Latet’s data paint a stark picture. An estimated 867,256 families now live with food insecurity, representing 26.9 percent of Israeli households and marking a 27.5 percent increase within a single year. More than 1.18 million children are food insecure, a ten percent rise, and nearly 445,000 of them are experiencing severe food insecurity. Altogether, 2.8 million people are food insecure in 2025, with severe cases up 29 percent.

The most troubling finding, according to Latet, is the emergence of “new poor” families: dual-income middle-class households that maintained stability before the war but have since been tipped into crisis. Extended reserve duty, a hike in VAT and national insurance, and a dramatic rise in household expenses have overwhelmed budgets that once balanced.

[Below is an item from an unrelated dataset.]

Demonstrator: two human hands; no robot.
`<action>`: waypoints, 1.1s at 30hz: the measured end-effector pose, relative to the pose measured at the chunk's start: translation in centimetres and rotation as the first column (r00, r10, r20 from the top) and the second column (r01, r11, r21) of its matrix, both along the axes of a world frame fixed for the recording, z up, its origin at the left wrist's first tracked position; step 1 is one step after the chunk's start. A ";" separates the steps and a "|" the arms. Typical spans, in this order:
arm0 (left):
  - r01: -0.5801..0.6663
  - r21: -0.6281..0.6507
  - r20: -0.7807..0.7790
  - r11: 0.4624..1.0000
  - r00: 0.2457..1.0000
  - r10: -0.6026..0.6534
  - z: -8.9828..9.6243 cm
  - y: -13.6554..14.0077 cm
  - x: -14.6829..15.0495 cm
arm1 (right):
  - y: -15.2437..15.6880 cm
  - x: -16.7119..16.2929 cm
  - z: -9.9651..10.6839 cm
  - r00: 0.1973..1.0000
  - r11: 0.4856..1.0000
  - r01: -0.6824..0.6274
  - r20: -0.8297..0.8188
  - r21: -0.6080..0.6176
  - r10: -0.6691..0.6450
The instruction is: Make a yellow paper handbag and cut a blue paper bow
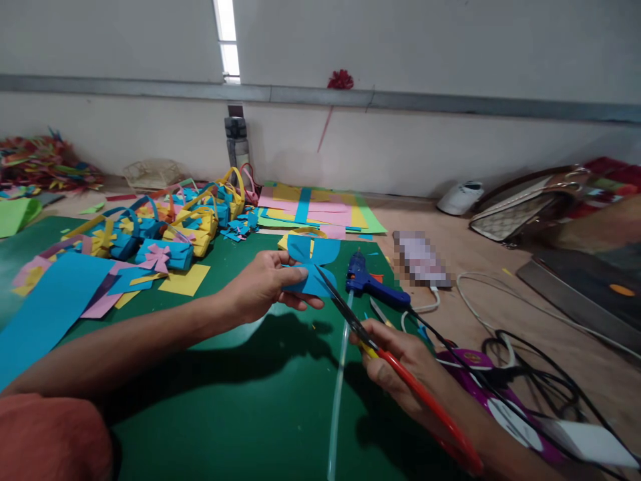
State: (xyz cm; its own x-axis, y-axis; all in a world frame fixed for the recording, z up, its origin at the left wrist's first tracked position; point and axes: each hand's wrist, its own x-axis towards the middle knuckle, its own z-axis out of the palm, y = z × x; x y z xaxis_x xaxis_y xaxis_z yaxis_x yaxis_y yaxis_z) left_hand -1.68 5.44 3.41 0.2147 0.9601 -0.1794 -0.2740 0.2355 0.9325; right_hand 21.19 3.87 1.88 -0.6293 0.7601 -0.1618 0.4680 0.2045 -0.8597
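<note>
Thumb and fingers of my left hand (260,287) pinch a blue paper piece (315,249) with rounded lobes, raised above the green mat (210,414). My right hand (408,364) grips a pair of scissors (420,393) with red and yellow handles. Their dark blades point up and left, with the tip at the lower part of the blue paper; whether they cut into it I cannot tell. Just beyond the scissors lies a blue glue gun (375,287). A long translucent glue stick (339,394) runs from it toward me.
Several small paper handbags (167,254) stand at the left, beside blue paper sheets (60,300). Coloured sheets (345,210) are stacked behind. A phone (421,258), cables (525,361), a purple power strip (471,374) and a handbag (521,207) occupy the right. A bottle (237,141) stands by the wall.
</note>
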 end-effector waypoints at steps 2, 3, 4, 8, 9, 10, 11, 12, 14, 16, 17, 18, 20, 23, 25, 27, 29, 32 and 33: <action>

Latet calculates the minimum monthly cost of living for a family of four at 14,139 shekels. Two minimum-wage salaries total 12,495 shekels, leaving a monthly deficit. Considering the average number of earners per household (1.35), monthly income drops to 8,403 shekels, roughly 40 percent below the minimum cost of living. Even among aid recipients, 83.2 percent have at least one employed adult, yet remain trapped in poverty.

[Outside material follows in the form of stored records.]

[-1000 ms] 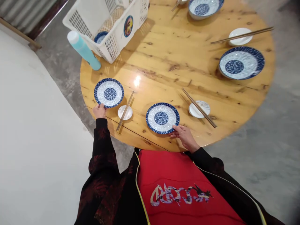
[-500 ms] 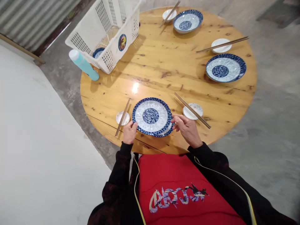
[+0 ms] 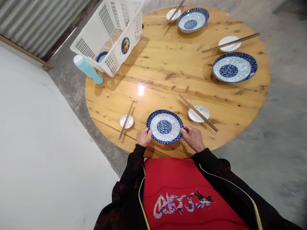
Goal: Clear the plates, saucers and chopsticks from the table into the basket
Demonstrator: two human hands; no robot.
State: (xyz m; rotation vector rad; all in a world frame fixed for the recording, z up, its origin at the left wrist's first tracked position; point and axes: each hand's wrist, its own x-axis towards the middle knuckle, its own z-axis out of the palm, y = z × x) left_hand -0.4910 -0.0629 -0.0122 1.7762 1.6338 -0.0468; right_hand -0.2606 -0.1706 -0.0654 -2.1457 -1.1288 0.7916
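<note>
1. Leftmost, a turquoise bottle [image 3: 88,70] stands beside the white basket [image 3: 119,57] on the wooden table [image 3: 163,86].
2. Nearer, chopsticks [image 3: 126,119] lie across a small saucer [image 3: 129,122]; the plate that sat left of it a second ago has gone from there.
3. The left hand [image 3: 144,137] pinches the near-left rim of the blue-rimmed plate [image 3: 164,127], at the table's near edge.
4. That plate has just been brought over the other one, so the pair seemingly handles as a single stack; the lower plate is hidden, and I can't tell whether they're lifted.
5. The right hand [image 3: 193,138] grips the right rim, just below another saucer [image 3: 203,111].
</note>
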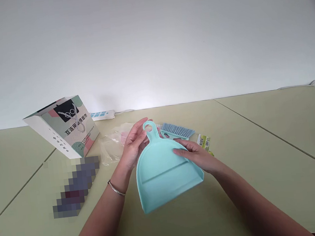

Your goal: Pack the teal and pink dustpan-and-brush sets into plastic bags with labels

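A mint-green dustpan is raised over the table, its handle pointing away from me and its wide lip towards me. My left hand holds it beside the ring handle, the fingers partly hidden behind it. At the right edge, my right hand grips the pan with the thumb on the inner face and fingers behind. Just beyond the pan shows a brush with blue-grey bristles; its lower part is hidden, and whether it touches the pan I cannot tell. Clear plastic wrapping lies left of my left hand.
A printed paper bag with rope handles stands tilted at the left. In front of it lies a dark pixelated item. A green-and-white label is right of the brush. A white power strip sits along the wall.
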Demonstrator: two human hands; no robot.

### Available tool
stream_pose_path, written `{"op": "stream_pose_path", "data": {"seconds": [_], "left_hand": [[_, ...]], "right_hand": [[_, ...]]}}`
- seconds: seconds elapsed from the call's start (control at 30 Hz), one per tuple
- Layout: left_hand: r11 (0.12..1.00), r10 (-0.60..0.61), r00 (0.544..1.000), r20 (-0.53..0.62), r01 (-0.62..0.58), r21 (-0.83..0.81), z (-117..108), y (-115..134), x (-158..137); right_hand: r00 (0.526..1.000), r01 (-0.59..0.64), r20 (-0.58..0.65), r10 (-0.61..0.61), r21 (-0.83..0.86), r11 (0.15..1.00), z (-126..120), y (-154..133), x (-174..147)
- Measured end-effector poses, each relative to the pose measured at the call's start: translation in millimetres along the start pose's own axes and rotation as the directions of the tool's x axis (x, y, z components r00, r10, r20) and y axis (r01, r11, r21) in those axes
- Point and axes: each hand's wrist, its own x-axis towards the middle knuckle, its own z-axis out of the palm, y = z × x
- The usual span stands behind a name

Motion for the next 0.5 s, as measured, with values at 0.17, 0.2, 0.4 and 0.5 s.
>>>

Latet CEO Eran Weintrob called the situation a “tsunami warning,” urging the government to assume responsibility for food security and establish a national anti-poverty authority. Founder Gilles Darmon argued that if Israel could increase the defense budget by over 60 billion shekels without destabilizing the economy, it can surely invest “the few billions needed” to bring poverty back to OECD norms.

The report also highlights a sharp rise in mental health strain. Low-income populations report symptoms of trauma, depression and anxiety at nearly double the rate of higher-income Israelis. 62 percent of aid recipients describe their mental health as poor. 83.6 percent of those needing psychological care were forced to forgo it due to cost.

Meanwhile, longstanding poor families have seen their situation deteriorate even further. Nearly 60 percent of aid recipients say their financial condition worsened this year. Over 54 percent report declining employment stability since October 7.

Latet concludes that without immediate, systemic intervention, both old and newly impoverished households face deepening and potentially lasting hardship.